Among those participants who did not complete the 18-week weight loss phase, we observed a statistically significant dose-response relationship between the percentage body weight change and the HOOS subscales of Activity Limitations in Daily Living (Fig. S3.B), Sports and Recreation Function (Fig. S3.D), Hip-related Quality of Life (Fig. S3.E), as well as the Total HOOS score (Fig. S3.F), but not in the HOOS subscale of Stiffness and Range of Motion (Fig. S3.C). For the HOOS Subscale of Pain, a borderline statistically significant dose-response relationship was observed (Fig. S3.A). However, no dose-response relationship was observed for the individuals achieving the MCII threshold (Fig. S4). In the category of participants who lost more than 10% of their initial body weight, seven participants had data for the HOOS Pain subscale, but only one participant had data for the other HOOS subscales, which limits our ability to draw firm conclusions about these relationships from the participants who did not complete the weight loss phase.
Sensitivity analyses
The results from sensitivity analyses performing multiple imputations using percentage body weight change as a continuous variable (Table S2) and body weight change as a categorical variable (Figs. S5.A–S1.F, and Fig. S6) were the same or similar to our primary analysis.
Discussion
Our study demonstrated a clear correlation between weight loss and marked improvements in a range of symptoms associated with hip OA including pain, activity limitations in daily living, stiffness and range of motion, sports and recreation function, and hip-related quality of life. We observed a dose-response relationship, indicating that greater weight loss led to more substantial improvements, such that individuals who lost more than 10% of their body weight had greater improvements than those who lost less. These improvements were not only statistically significant but also translated into clinically meaningful enhancements in WOMAC function scores. Thus, our findings suggest that weight loss could reduce the symptoms of hip OA, supporting the potential of weight loss as an effective treatment strategy for hip OA.

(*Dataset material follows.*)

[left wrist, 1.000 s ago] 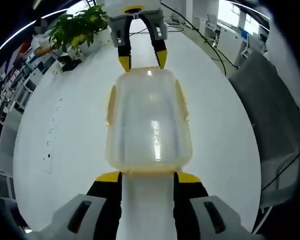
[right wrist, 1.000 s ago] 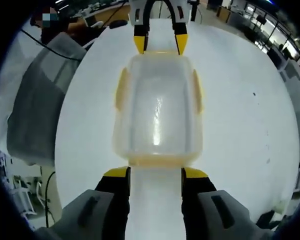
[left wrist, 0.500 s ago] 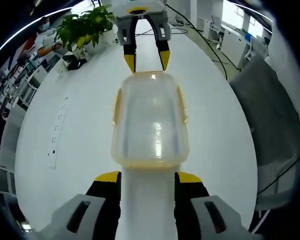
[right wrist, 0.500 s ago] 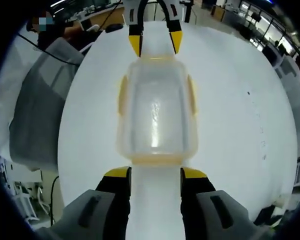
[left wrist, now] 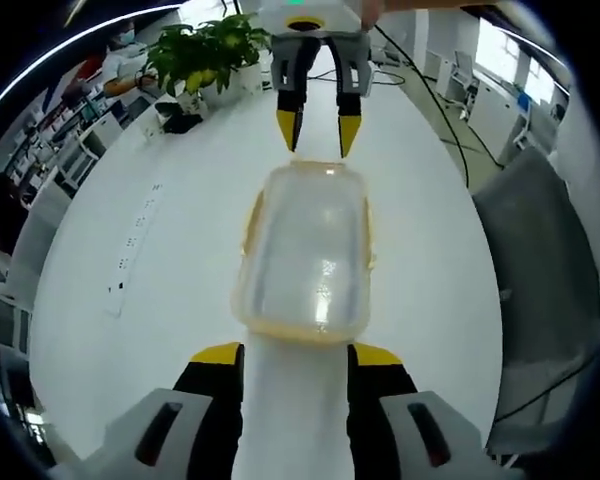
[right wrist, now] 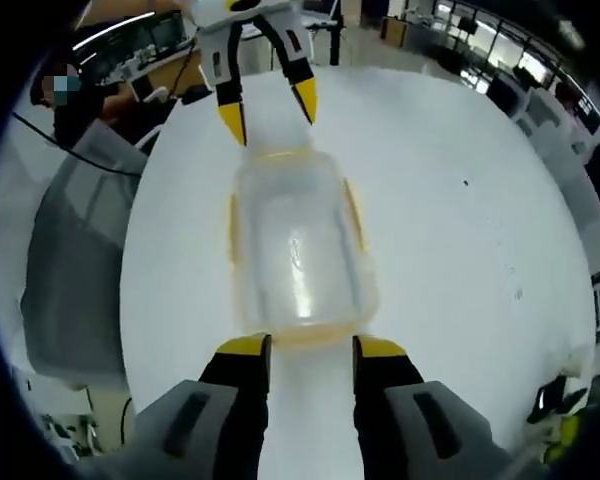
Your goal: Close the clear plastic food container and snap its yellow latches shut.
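My left gripper (left wrist: 294,352) and right gripper (right wrist: 311,347) face each other, jaws apart and empty, flanking the rounded, clear, glossy container (left wrist: 306,252) at frame centre, yellow latches (right wrist: 351,214) on its sides.

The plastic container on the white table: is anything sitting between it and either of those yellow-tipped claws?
Nothing visible does. The container lies on the white table between the open left gripper and the open right gripper, each facing one end.
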Demonstrator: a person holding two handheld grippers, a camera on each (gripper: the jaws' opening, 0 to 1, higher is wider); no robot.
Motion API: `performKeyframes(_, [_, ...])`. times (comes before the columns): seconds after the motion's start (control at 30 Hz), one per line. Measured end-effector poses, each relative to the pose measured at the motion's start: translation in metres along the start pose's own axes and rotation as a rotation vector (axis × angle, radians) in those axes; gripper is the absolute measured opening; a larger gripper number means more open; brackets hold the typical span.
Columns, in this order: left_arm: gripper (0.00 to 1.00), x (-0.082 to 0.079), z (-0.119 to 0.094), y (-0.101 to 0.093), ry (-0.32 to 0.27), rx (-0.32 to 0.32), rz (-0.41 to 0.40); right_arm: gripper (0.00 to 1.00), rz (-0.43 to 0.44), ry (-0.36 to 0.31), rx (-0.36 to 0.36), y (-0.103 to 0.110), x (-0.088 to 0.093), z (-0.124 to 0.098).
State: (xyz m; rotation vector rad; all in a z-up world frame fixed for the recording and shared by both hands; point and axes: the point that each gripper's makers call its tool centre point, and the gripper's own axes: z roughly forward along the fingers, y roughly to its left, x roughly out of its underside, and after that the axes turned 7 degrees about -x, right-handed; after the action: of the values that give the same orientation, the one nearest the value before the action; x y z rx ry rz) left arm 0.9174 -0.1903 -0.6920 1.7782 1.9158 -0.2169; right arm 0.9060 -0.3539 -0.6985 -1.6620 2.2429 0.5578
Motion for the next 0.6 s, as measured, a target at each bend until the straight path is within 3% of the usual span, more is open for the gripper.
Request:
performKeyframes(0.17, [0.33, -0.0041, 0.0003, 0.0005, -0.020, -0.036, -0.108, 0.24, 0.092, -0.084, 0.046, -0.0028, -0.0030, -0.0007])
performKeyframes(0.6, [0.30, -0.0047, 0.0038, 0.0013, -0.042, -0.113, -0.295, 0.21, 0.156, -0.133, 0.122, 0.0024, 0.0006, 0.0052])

While our study did not directly investigate the mechanisms through which body weight loss alleviates hip OA symptoms, several pathways could be considered, including reduced mechanical stress on the hip joint and decreased systemic inflammation associated with obesity [22]. Moreover, the potential for increased physical activity following body weight reduction [23] could also contribute to the observed improvements in hip OA symptoms, creating a positive feedback loop that reinforces the benefits of weight loss. Literature suggests that individuals with OA often engage in more physical activities following body weight loss due to reduced pain, improved mobility, and reduced fear of movement [24].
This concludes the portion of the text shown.